Work instruction ▸ All lines with the word "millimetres" in the material below are required.

○ ○ ○ ○ ○ ○ ○

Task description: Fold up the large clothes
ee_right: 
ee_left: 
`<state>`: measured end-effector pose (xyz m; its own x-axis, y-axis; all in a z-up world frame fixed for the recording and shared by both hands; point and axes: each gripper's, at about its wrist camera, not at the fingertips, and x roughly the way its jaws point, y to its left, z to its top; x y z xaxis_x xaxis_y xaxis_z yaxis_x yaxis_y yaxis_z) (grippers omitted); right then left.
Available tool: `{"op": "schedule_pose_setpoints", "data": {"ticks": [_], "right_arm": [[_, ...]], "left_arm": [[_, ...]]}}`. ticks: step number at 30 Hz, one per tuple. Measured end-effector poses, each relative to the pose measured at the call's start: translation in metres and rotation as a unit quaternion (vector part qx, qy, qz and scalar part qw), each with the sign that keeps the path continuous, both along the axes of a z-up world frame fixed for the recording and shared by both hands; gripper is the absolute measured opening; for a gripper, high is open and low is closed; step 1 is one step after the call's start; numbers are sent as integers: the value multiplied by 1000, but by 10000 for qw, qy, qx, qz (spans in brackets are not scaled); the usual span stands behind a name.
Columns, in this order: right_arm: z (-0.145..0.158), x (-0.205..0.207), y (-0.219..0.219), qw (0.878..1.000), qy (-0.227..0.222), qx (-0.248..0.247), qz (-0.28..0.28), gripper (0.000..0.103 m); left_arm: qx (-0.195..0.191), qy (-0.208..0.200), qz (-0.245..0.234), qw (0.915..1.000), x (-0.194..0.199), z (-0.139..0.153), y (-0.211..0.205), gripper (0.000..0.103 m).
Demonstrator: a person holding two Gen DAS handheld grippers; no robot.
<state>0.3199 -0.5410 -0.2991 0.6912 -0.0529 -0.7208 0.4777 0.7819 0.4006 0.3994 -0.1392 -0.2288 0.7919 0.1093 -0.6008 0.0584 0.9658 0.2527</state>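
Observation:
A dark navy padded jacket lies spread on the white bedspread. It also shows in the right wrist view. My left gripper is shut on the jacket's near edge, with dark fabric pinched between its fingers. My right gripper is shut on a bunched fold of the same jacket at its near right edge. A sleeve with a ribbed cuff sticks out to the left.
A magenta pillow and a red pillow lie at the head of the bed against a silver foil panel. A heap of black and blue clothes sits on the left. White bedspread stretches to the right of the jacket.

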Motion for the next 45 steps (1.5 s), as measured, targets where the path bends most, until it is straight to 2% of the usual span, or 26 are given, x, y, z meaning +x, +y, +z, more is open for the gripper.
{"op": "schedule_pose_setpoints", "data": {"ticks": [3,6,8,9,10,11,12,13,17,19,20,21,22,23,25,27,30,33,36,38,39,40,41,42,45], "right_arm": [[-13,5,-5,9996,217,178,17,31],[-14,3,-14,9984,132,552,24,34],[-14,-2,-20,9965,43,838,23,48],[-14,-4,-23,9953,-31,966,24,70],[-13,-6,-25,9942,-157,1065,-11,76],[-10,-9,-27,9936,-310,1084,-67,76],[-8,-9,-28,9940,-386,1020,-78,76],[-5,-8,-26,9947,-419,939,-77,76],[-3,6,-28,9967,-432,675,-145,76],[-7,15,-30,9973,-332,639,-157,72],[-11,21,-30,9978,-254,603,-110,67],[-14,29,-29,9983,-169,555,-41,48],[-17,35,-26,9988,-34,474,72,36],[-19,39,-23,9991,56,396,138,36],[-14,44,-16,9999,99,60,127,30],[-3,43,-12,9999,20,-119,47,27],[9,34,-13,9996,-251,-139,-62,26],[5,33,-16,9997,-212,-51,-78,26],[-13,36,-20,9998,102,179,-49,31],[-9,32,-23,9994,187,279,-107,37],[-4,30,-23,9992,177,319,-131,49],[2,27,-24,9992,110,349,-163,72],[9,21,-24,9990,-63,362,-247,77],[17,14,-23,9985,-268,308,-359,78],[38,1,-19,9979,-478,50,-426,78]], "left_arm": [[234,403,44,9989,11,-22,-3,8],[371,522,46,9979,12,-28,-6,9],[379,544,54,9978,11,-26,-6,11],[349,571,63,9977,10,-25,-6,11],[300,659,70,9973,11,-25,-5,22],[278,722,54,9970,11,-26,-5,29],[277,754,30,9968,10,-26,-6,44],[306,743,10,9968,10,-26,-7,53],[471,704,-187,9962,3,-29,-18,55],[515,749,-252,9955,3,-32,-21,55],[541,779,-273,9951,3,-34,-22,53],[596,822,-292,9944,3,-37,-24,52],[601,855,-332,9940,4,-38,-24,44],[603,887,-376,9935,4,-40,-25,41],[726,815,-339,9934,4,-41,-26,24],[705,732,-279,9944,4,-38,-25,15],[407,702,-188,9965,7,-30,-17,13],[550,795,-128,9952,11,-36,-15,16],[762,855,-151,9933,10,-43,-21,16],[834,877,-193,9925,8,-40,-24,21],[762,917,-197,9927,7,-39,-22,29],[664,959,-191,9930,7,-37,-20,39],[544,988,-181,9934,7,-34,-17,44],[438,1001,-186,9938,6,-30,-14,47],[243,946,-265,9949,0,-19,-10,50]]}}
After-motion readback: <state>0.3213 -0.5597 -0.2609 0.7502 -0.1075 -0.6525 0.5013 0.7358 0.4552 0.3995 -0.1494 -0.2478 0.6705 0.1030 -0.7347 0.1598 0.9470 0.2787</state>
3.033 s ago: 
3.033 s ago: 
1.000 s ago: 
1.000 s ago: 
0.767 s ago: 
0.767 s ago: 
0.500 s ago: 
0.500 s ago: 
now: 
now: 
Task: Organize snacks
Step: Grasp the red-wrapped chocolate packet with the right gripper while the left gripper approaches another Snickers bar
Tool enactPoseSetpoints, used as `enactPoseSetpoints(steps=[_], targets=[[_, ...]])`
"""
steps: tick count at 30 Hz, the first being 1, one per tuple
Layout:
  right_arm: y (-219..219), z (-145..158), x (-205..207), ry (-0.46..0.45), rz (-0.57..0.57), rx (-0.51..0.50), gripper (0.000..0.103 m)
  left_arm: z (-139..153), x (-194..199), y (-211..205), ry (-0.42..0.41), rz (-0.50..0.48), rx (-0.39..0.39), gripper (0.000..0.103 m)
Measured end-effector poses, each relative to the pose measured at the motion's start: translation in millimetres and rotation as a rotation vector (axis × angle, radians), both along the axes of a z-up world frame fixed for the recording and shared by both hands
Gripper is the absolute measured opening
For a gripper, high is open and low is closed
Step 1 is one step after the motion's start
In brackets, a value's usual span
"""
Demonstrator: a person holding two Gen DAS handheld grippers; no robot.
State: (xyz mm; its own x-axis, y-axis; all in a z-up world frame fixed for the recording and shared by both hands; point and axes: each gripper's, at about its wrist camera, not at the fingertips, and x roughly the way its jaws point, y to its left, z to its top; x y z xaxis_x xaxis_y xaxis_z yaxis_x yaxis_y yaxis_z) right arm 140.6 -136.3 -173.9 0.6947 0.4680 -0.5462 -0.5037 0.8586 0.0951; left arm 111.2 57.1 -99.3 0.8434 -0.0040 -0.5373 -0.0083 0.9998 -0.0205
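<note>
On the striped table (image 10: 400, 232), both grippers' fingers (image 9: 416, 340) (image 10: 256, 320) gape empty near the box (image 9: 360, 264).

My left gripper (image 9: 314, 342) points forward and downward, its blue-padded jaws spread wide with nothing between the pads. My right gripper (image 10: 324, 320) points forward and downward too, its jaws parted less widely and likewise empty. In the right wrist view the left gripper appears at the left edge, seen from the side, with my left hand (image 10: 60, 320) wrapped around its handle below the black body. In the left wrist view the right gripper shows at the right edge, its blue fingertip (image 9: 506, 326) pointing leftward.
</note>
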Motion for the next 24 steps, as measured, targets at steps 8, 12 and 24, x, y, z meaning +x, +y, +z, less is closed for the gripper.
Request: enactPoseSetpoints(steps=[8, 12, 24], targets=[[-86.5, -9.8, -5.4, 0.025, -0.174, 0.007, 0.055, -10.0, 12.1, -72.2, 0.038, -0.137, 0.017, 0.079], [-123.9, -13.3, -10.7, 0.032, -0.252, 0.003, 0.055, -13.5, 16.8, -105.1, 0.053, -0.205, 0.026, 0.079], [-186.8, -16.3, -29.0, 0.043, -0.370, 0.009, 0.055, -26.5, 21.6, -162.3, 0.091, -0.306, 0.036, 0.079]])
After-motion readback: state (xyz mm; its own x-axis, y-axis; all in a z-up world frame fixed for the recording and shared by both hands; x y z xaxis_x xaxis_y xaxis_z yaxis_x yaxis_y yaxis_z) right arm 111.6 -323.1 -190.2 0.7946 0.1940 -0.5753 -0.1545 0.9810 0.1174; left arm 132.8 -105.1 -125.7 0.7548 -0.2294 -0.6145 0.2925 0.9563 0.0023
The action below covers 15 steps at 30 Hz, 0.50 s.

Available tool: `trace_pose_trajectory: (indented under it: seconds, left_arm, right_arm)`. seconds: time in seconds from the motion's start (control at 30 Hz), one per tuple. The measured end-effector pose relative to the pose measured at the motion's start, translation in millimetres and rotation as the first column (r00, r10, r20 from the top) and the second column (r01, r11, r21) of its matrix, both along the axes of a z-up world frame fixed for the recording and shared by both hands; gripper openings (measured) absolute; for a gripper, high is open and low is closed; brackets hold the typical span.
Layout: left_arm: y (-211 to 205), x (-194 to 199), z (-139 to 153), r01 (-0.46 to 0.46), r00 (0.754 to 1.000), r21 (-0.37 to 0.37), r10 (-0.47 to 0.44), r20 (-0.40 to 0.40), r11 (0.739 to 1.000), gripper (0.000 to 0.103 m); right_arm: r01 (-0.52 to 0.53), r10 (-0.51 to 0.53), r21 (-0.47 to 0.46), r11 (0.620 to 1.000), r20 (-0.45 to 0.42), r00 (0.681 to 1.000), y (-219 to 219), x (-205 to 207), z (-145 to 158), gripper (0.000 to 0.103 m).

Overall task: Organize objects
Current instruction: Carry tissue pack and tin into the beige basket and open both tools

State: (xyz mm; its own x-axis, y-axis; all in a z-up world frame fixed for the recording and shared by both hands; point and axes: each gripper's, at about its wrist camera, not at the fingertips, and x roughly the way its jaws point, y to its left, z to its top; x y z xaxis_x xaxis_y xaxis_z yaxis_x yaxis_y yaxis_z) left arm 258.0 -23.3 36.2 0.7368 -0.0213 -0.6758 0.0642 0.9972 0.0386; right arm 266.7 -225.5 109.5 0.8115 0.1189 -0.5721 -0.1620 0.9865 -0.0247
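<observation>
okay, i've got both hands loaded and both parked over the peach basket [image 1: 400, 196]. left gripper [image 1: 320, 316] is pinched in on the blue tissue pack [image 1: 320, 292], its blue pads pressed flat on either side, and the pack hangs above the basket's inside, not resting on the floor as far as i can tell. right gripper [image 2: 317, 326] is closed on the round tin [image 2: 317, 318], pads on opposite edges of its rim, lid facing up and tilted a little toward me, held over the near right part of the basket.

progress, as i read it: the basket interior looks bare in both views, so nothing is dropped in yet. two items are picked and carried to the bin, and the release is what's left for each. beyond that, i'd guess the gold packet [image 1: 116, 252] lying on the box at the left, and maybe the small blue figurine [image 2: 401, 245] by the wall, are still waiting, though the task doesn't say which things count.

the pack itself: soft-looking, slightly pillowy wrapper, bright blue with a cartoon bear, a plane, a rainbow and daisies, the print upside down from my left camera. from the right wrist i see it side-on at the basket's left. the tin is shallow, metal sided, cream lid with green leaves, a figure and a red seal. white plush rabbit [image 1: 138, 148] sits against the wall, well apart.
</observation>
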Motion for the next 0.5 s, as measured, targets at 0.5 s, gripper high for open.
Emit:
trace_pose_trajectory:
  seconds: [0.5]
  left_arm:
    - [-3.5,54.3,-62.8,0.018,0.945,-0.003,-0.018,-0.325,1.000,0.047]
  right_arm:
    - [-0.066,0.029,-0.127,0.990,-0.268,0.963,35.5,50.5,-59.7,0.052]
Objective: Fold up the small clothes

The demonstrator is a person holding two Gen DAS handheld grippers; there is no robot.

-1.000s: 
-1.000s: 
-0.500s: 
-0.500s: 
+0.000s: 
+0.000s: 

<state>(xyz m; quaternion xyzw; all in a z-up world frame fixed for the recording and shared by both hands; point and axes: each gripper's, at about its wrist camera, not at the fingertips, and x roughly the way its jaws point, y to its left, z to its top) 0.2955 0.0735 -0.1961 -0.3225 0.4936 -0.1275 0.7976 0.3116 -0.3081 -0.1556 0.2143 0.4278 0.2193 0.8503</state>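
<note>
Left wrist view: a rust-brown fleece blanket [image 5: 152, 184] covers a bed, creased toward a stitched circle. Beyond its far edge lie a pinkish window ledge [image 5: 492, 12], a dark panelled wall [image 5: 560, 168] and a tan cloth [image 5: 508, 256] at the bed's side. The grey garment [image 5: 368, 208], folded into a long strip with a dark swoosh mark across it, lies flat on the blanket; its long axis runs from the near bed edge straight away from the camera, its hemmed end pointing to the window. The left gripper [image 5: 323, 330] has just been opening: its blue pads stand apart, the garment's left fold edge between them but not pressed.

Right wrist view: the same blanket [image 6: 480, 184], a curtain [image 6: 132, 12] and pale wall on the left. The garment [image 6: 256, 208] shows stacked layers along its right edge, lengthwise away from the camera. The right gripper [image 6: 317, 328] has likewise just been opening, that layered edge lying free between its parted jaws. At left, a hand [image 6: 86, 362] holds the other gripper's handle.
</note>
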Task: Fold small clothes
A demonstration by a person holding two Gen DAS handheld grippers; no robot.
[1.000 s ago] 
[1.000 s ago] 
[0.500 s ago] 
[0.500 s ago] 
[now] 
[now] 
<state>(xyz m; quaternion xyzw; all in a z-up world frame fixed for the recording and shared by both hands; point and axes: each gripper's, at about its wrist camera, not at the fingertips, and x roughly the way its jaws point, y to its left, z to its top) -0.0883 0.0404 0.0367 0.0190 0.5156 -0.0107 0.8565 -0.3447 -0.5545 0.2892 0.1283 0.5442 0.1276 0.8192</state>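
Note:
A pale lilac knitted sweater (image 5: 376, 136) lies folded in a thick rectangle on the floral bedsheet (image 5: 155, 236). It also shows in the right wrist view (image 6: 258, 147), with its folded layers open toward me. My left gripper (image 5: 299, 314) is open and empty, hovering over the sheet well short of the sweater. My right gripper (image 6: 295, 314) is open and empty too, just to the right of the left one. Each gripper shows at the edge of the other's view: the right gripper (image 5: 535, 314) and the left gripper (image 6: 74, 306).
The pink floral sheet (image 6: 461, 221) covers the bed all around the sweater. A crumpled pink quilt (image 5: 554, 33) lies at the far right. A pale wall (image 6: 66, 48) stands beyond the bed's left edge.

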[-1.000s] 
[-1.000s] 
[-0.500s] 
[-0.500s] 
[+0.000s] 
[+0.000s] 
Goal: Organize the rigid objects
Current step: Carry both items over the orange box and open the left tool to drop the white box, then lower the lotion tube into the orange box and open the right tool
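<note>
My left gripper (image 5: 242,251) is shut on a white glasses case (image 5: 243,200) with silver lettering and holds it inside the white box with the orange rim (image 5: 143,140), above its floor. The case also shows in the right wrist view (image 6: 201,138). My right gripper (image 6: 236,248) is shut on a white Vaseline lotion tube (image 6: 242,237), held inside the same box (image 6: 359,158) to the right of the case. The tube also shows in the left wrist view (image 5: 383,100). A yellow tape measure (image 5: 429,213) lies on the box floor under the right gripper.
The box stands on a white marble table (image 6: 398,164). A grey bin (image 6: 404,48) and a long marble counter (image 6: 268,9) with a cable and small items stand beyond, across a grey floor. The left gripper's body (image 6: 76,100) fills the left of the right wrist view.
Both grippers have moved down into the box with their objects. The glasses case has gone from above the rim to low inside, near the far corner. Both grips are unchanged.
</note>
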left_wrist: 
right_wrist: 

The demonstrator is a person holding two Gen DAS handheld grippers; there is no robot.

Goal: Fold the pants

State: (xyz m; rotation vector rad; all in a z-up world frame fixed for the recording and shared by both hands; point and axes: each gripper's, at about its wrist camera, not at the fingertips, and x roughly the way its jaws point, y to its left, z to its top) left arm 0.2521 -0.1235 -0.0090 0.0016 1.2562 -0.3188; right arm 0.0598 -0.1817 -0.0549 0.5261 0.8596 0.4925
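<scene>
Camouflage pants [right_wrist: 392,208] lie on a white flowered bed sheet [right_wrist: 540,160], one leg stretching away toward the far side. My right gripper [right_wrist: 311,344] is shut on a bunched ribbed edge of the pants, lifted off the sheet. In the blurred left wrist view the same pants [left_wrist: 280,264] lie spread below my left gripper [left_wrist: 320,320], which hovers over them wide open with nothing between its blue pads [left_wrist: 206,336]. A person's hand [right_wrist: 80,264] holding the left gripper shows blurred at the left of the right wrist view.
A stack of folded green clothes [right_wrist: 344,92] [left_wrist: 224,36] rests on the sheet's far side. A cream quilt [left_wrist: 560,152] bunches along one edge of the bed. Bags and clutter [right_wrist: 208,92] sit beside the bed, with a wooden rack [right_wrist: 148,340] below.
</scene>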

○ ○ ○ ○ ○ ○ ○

Answer section ▸
Measured end-effector poses, each relative to the pose measured at the motion's start: translation in millimetres and rotation as a rotation vector (axis × angle, radians), both along the axes of a z-up world frame fixed for the recording and shared by both hands
Available tool: `trace_pose_trajectory: (indented under it: seconds, left_arm, right_arm)`. seconds: time in seconds from the motion's start (control at 30 Hz), one per tuple. The measured end-effector pose relative to the pose measured at the motion's start, translation in millimetres and rotation as the first column (r00, r10, r20 from the top) and the second column (r01, r11, r21) of its matrix, both along the axes of a z-up world frame fixed for the recording and shared by both hands; gripper openings (measured) absolute; for a gripper, high is open and low is closed; brackets hold the typical span.

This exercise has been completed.